WHAT TO DO:
A word-for-word copy of the listing that follows is required.
Content starts
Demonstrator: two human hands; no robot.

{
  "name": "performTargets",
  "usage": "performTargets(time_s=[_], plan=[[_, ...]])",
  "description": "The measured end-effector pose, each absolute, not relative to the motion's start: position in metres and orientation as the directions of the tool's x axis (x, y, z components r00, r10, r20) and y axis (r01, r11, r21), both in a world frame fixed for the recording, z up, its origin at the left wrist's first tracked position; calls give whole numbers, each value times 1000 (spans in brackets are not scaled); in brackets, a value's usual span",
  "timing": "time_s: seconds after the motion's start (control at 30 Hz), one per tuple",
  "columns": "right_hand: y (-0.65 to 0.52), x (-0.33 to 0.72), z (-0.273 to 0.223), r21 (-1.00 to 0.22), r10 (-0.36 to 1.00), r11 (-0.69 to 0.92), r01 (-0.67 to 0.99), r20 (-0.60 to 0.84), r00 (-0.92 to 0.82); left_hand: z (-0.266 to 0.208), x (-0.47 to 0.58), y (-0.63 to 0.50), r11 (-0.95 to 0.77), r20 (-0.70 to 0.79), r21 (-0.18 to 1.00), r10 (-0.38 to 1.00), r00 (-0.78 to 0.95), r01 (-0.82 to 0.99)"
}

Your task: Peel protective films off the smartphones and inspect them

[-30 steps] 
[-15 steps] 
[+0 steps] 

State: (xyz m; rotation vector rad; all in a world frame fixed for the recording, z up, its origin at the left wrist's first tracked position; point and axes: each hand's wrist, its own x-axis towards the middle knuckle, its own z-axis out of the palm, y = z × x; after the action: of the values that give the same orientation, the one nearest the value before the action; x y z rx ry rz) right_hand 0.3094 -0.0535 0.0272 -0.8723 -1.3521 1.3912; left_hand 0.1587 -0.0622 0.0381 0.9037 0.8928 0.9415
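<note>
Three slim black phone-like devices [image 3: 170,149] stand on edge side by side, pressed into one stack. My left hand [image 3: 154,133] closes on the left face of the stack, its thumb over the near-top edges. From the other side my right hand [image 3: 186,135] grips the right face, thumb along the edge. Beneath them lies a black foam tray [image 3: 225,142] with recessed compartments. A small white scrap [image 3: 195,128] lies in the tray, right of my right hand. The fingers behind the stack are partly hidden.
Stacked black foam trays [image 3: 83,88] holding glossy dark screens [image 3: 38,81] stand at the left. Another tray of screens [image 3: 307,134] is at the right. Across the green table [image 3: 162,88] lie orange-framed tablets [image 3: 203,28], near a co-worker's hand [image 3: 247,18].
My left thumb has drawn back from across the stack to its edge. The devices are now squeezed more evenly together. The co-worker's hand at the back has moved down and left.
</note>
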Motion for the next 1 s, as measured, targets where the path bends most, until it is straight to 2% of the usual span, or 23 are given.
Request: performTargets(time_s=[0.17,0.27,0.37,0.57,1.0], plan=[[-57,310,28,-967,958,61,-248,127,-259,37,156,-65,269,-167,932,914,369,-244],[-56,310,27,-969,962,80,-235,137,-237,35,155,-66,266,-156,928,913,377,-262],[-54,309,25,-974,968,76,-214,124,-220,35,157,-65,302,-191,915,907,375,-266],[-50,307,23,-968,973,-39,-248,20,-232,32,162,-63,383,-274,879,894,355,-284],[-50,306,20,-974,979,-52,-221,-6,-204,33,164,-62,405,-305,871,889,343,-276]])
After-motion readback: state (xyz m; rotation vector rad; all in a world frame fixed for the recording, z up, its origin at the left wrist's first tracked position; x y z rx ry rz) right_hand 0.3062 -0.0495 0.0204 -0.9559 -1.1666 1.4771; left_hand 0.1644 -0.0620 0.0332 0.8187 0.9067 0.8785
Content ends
RESPONSE:
Demonstrator: two human hands; no robot.

{
  "name": "performTargets",
  "usage": "performTargets(time_s=[_], plan=[[_, ...]])",
  "description": "The measured end-effector pose, each absolute, not relative to the motion's start: position in metres and orientation as the directions of the tool's x axis (x, y, z components r00, r10, r20) and y axis (r01, r11, r21), both in a world frame fixed for the recording, z up, its origin at the left wrist's first tracked position; calls give whole numbers, each value times 1000 (spans in brackets are not scaled); in brackets, a value's usual span",
  "timing": "time_s: seconds after the motion's start (control at 30 Hz), one per tuple",
  "columns": "right_hand: y (-0.65 to 0.52), x (-0.33 to 0.72), z (-0.273 to 0.223), r21 (-1.00 to 0.22), r10 (-0.36 to 1.00), r11 (-0.69 to 0.92), r01 (-0.67 to 0.99), r20 (-0.60 to 0.84), r00 (-0.92 to 0.82); left_hand: z (-0.266 to 0.208), x (-0.47 to 0.58), y (-0.63 to 0.50), r11 (-0.95 to 0.77), r20 (-0.70 to 0.79), r21 (-0.18 to 1.00), r10 (-0.38 to 1.00), r00 (-0.78 to 0.95), r01 (-0.82 to 0.99)"
}

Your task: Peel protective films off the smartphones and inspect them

[-30 steps] 
[-15 steps] 
[+0 steps] 

State: (xyz m; rotation vector rad; all in a world frame fixed for the recording, z up, its origin at the left wrist's first tracked position; point and axes: each hand's wrist, its own x-axis towards the middle knuckle, its own z-axis out of the palm, y = z × x; after the action: of the values that give the same orientation, the one nearest the value before the action; x y z rx ry rz) right_hand 0.3094 -0.0535 0.0272 -0.8723 -1.3521 1.3912; left_hand 0.1587 -0.0622 0.0381 0.9037 0.8928 0.9415
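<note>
Three slim black phone-like devices [image 3: 170,149] stand on edge side by side, pressed into one stack. My left hand [image 3: 154,133] closes on the left face of the stack, its thumb over the near-top edges. From the other side my right hand [image 3: 186,135] grips the right face, thumb along the edge. Beneath them lies a black foam tray [image 3: 225,142] with recessed compartments. A small white scrap [image 3: 195,128] lies in the tray, right of my right hand. The fingers behind the stack are partly hidden.
Stacked black foam trays [image 3: 83,88] holding glossy dark screens [image 3: 38,81] stand at the left. Another tray of screens [image 3: 307,134] is at the right. Across the green table [image 3: 162,88] lie orange-framed tablets [image 3: 203,28], near a co-worker's hand [image 3: 247,18].
My left thumb has drawn back from across the stack to its edge. The devices are now squeezed more evenly together. The co-worker's hand at the back has moved down and left.
</note>
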Motion for the next 1 s, as measured, targets where the path bends most, until it is straight to 2% of the usual span, or 23 are given.
Request: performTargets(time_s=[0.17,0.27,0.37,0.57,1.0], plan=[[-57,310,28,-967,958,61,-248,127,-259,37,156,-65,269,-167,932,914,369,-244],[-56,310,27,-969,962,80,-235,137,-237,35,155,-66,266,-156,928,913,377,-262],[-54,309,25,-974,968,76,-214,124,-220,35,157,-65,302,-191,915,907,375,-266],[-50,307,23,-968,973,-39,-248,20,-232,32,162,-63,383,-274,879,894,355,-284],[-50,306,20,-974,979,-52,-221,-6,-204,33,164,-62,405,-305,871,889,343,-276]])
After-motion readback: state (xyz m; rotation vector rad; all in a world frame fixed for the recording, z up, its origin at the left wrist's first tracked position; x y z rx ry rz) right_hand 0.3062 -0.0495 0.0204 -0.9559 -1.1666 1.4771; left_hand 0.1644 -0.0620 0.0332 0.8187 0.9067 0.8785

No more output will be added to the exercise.